Dataset entries
################

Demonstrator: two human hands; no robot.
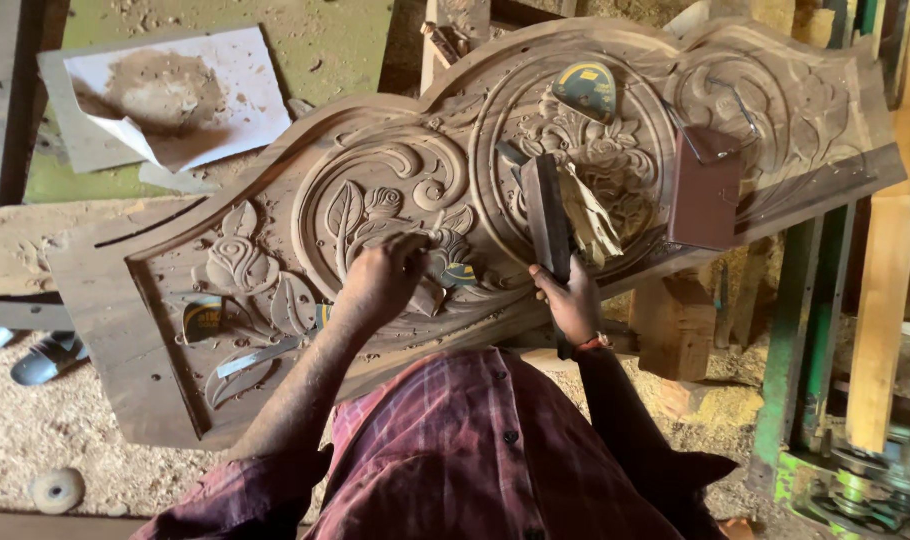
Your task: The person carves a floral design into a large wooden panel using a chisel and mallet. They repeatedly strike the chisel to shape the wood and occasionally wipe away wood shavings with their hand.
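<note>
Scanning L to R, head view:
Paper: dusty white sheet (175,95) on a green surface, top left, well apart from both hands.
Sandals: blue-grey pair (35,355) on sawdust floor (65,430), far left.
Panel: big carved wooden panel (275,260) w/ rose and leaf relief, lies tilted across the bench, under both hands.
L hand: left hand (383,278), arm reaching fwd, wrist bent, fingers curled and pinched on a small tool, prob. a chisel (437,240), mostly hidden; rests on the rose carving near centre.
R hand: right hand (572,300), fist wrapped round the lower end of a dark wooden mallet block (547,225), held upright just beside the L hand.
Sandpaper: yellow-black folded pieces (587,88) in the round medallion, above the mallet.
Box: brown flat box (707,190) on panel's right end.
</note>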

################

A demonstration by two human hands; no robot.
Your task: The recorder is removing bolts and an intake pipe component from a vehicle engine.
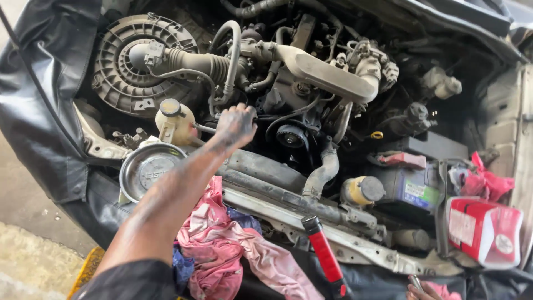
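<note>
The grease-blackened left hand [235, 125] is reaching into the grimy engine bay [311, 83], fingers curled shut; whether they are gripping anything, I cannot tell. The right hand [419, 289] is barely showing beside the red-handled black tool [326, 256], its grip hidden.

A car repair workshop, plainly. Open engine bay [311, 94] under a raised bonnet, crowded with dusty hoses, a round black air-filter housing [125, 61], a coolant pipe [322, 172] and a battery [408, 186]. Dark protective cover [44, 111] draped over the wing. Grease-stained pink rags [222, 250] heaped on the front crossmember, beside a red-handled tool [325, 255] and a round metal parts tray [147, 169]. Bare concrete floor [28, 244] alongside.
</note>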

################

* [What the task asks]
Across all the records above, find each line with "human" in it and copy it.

* [Written response]
Demonstrator: two human hands; no robot.
A demonstration by two human hands; no robot.

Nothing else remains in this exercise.